─── Available data

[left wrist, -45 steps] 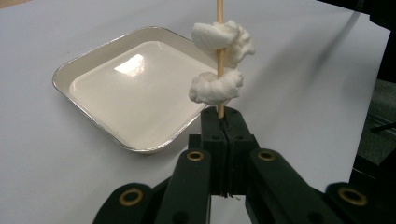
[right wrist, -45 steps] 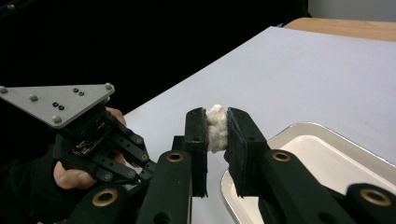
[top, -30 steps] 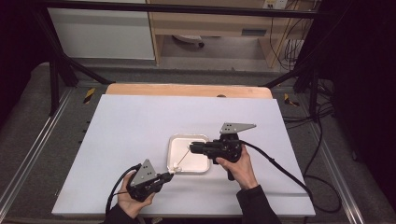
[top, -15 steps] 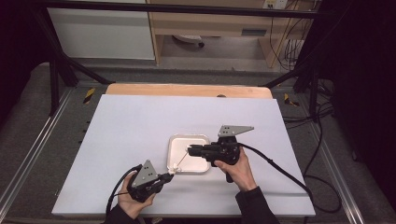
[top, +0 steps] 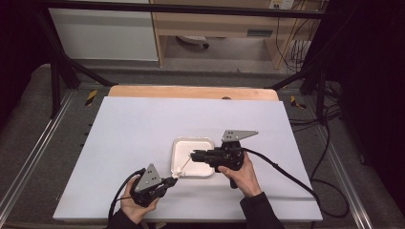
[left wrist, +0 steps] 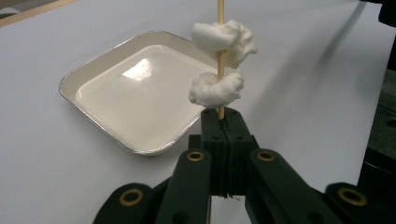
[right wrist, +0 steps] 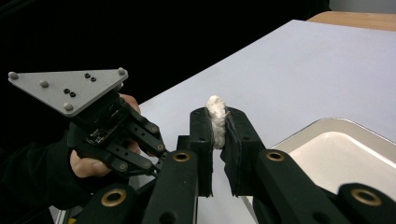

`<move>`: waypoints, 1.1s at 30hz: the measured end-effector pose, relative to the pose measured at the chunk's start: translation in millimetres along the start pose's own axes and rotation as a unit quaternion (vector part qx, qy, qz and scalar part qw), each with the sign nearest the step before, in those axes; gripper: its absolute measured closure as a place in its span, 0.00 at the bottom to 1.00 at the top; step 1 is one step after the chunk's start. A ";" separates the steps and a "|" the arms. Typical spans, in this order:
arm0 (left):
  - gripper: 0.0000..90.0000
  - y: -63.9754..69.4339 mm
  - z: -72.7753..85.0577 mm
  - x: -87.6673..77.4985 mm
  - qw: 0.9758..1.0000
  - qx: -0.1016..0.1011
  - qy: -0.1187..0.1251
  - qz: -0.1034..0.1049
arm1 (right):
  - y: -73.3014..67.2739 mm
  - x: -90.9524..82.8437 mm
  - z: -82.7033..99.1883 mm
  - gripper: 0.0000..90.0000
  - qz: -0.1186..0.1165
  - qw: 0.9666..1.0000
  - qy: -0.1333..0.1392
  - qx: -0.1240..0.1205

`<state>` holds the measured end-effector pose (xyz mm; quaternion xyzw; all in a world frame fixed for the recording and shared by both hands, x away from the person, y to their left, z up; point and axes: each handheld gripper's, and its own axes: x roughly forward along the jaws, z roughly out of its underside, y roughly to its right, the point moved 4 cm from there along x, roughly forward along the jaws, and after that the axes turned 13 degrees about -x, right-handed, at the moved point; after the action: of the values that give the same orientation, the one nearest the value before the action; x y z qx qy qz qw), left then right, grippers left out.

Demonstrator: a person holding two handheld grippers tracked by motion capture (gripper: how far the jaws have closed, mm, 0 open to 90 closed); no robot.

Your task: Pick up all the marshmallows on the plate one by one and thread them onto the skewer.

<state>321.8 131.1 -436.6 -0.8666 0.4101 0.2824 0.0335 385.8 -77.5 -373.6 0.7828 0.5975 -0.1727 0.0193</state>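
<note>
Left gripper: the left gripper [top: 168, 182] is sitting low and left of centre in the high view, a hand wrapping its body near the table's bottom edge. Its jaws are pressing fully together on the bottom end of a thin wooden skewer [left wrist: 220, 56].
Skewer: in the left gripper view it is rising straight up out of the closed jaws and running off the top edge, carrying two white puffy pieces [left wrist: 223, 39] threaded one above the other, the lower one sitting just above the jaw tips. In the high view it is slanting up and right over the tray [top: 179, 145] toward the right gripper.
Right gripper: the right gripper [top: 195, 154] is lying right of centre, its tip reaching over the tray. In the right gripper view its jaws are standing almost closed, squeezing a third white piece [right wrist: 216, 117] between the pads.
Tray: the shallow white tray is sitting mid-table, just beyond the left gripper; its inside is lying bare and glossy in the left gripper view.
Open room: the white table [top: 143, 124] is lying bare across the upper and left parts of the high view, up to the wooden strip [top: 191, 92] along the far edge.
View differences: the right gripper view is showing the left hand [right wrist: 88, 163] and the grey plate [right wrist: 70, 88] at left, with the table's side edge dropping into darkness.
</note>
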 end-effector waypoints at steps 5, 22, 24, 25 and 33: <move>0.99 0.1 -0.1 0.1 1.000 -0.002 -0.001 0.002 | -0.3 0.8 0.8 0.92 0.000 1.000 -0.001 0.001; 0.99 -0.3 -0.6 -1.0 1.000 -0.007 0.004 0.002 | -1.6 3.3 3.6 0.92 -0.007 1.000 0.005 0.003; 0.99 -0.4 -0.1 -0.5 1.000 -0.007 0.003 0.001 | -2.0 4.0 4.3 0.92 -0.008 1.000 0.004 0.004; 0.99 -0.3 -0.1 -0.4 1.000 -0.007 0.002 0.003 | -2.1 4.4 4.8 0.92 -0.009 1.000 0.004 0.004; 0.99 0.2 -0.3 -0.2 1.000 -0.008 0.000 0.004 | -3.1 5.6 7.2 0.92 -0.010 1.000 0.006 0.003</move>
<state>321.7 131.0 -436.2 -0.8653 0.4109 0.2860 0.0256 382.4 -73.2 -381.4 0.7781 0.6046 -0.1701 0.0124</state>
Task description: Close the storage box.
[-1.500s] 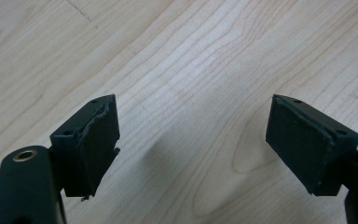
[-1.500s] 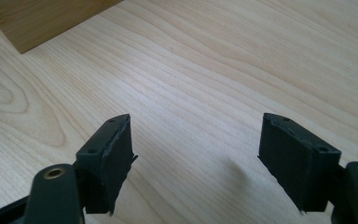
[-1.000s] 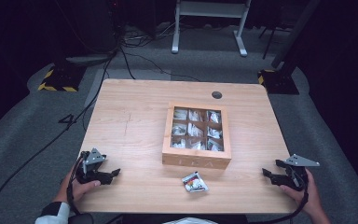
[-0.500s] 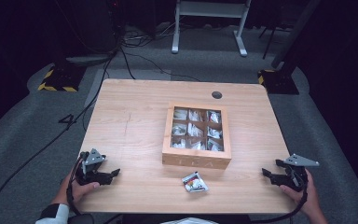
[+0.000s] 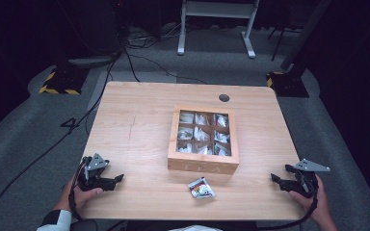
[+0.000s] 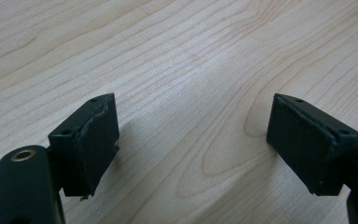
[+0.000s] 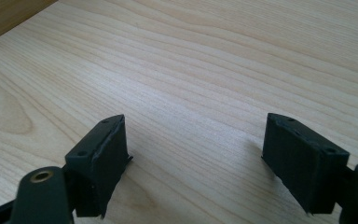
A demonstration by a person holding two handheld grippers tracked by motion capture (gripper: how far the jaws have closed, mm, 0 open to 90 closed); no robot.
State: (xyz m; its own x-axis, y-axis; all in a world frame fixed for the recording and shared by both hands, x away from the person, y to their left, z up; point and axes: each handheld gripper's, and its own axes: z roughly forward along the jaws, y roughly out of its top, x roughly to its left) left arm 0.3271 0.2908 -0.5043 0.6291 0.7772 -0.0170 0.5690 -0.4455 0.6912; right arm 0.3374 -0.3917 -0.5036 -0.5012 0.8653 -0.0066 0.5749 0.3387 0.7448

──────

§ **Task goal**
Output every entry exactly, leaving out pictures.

§ **Exercise response**
[left wrist, -45 steps] 
[right wrist, -45 steps] 
[top, -30 steps] 
[top, -15 steps] 
[top, +0 steps] 
[left wrist, +0 steps] 
[right wrist, +0 steps] 

`<move>`: waypoints, 1.1s at 30hz: the measured end-effector pose, relative to the pose measured at the chunk's start: translation in millimetres along the start pose's own axes and rotation as a unit quaternion (vector part qx, qy, qz and scalar part qw), each with the sign nearest the step before, in those axes; gripper: its absolute measured closure as a place in its span, 0.00 at the bottom to 1.00 at the top; step 1 is one step after the chunk's start. A ";" separates the steps and a "|" the arms. Typical spans, in this order:
arm0 (left):
  - gripper: 0.0000..90.0000
  - y: -63.9754..69.4339 mm
  - z: -72.7753..85.0577 mm
  - x: -87.6673..77.4985 mm
  - qw: 0.9758..1.0000
  - qx: -0.1016..0.1011
  - qy: -0.1187..0.1251
  - qz: -0.1034..0.1049
arm1 (right):
  - y: -73.3014..67.2739 mm
  - x: -90.9524..82.8437 mm
  - z: -82.7033..99.1883 mm
  - gripper: 0.0000..90.0000
  - qz: -0.1186..0.1165
  - qw: 0.9666..1.0000
  - qy: -0.1333..0.1392
  - qx: -0.1240..0.1205

`<state>` holds the measured end-effector pose (xyz mm; quaternion xyzw; all in a world frame fixed for the recording and shared by both hands, x away from the person, y to their left, z up; point and axes: each handheld gripper's, and its own axes: x roughly forward along the jaws, z roughly out of its underside, y roughly to its right, the point moved 4 cm from there along x, roughly forward along the jaws, and after that the axes turned 13 degrees about -x, right-handed, at the moved point; after the action: of the values that give the same orientation, the one nearest the value before the action; x y z qx qy qz qw), left then right, grippers left out.

Demonstrator: a person holding two handheld grippers tracked by motion capture (gripper: how far the jaws have closed, mm, 0 open to 90 closed); no robot.

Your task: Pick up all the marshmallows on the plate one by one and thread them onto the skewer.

<state>321.8 131.1 -436.6 -0.8666 0.4101 0.2824 0.0335 385.8 -77.5 -373.6 0.7828 0.5975 -0.1727 0.0193</state>
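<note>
Left gripper: the left gripper [top: 168, 182] is sitting low and left of centre in the high view, a hand wrapping its body near the table's bottom edge. Its jaws are pressing fully together on the bottom end of a thin wooden skewer [left wrist: 220, 56].
Skewer: in the left gripper view it is rising straight up out of the closed jaws and running off the top edge, carrying two white puffy pieces [left wrist: 223, 39] threaded one above the other, the lower one sitting just above the jaw tips. In the high view it is slanting up and right over the tray [top: 179, 145] toward the right gripper.
Right gripper: the right gripper [top: 195, 154] is lying right of centre, its tip reaching over the tray. In the right gripper view its jaws are standing almost closed, squeezing a third white piece [right wrist: 216, 117] between the pads.
Tray: the shallow white tray is sitting mid-table, just beyond the left gripper; its inside is lying bare and glossy in the left gripper view.
Open room: the white table [top: 143, 124] is lying bare across the upper and left parts of the high view, up to the wooden strip [top: 191, 92] along the far edge.
View differences: the right gripper view is showing the left hand [right wrist: 88, 163] and the grey plate [right wrist: 70, 88] at left, with the table's side edge dropping into darkness.
</note>
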 end-effector waypoints at steps 5, 22, 24, 25 and 33: <move>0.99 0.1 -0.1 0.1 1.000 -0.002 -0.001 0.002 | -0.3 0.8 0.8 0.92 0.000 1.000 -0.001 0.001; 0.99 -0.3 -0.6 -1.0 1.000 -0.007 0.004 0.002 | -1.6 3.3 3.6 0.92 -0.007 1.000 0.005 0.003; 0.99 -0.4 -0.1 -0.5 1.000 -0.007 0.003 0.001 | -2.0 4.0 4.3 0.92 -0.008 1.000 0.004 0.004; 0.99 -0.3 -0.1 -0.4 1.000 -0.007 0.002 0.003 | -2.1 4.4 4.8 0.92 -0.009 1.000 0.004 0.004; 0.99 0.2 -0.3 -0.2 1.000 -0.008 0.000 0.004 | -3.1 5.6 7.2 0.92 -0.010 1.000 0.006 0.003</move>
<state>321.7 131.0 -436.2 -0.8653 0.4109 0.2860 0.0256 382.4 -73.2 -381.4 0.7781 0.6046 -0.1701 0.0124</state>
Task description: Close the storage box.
[-1.500s] 
[-1.500s] 
[-1.000s] 
[-0.500s] 
[+0.000s] 
[+0.000s] 
[+0.000s] 
A demonstration by a person holding two handheld grippers tracked by motion capture (gripper: how far the jaws have closed, mm, 0 open to 90 closed); no robot.
State: (xyz m; its own x-axis, y-axis; all in a world frame fixed for the recording and shared by both hands, x away from the person, y to their left, z up; point and axes: each handheld gripper's, and its own axes: z roughly forward along the jaws, y roughly out of its top, x roughly to its left) left arm 0.3271 0.2908 -0.5043 0.6291 0.7772 -0.0170 0.5690 -0.4455 0.6912; right arm 0.3374 -0.3917 -0.5036 -0.5012 0.8653 -0.0066 0.5749 0.3387 0.7448

With this, the exercise is complete.